* Supplied information:
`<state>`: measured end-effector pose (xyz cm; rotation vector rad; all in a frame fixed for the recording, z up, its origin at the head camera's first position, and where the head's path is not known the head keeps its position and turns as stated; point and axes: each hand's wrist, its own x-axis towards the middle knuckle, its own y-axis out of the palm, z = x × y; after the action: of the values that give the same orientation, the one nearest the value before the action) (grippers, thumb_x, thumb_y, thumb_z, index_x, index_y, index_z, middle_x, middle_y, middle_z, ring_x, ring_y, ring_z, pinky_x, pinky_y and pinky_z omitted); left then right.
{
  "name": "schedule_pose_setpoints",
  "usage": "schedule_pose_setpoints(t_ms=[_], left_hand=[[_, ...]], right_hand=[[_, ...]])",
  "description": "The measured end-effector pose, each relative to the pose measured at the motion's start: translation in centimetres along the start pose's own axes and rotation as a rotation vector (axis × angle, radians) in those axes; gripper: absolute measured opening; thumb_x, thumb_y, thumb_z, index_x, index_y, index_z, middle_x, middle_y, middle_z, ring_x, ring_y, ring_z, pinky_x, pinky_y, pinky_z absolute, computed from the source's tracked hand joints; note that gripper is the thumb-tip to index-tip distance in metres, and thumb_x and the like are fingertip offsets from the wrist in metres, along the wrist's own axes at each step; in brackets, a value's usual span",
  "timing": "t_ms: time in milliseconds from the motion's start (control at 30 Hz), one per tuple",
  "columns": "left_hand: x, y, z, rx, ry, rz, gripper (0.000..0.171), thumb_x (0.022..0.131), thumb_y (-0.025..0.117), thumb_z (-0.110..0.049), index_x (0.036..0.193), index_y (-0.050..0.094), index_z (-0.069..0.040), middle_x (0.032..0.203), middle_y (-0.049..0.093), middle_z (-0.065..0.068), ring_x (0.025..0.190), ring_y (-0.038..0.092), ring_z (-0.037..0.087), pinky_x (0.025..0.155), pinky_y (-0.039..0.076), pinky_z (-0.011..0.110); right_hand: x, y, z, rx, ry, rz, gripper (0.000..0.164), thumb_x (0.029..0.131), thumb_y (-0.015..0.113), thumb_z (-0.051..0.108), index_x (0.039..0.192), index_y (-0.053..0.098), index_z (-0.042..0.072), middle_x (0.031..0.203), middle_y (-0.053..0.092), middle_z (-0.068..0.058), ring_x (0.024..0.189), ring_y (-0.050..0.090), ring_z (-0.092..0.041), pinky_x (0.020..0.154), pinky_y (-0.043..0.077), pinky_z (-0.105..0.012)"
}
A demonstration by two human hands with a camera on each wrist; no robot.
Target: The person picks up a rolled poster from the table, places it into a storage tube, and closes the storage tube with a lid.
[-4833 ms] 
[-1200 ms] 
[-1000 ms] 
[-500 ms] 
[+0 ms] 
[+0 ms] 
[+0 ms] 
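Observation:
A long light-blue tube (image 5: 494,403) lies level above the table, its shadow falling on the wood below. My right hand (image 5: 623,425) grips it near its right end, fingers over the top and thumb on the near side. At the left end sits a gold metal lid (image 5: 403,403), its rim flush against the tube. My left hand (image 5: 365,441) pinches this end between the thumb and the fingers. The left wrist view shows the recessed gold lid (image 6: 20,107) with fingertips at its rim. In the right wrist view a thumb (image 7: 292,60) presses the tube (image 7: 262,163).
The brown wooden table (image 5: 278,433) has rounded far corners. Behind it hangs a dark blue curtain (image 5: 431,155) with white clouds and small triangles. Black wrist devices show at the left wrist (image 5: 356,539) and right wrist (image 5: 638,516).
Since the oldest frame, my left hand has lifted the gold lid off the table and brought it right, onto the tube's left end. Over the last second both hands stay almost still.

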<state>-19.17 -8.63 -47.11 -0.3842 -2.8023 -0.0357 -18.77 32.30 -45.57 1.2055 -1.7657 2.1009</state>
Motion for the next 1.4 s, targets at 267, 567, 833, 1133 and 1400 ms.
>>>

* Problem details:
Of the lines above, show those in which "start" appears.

* Task solution:
  "description": "The measured end-effector pose, each relative to the pose measured at the motion's start: translation in centimetres along the start pose's own axes and rotation as a rotation vector (axis × angle, radians) in those axes; gripper: absolute measured opening; thumb_x, thumb_y, thumb_z, index_x, index_y, index_z, middle_x, middle_y, middle_z, ring_x, ring_y, ring_z, pinky_x, pinky_y, pinky_z absolute, computed from the source's tracked hand joints; note that gripper is the thumb-tip to index-tip distance in metres, and thumb_x and the like are fingertip offsets from the wrist in metres, along the wrist's own axes at each step; in brackets, a value's usual span",
  "timing": "t_ms: time in milliseconds from the motion's start (control at 30 Hz), one per tuple",

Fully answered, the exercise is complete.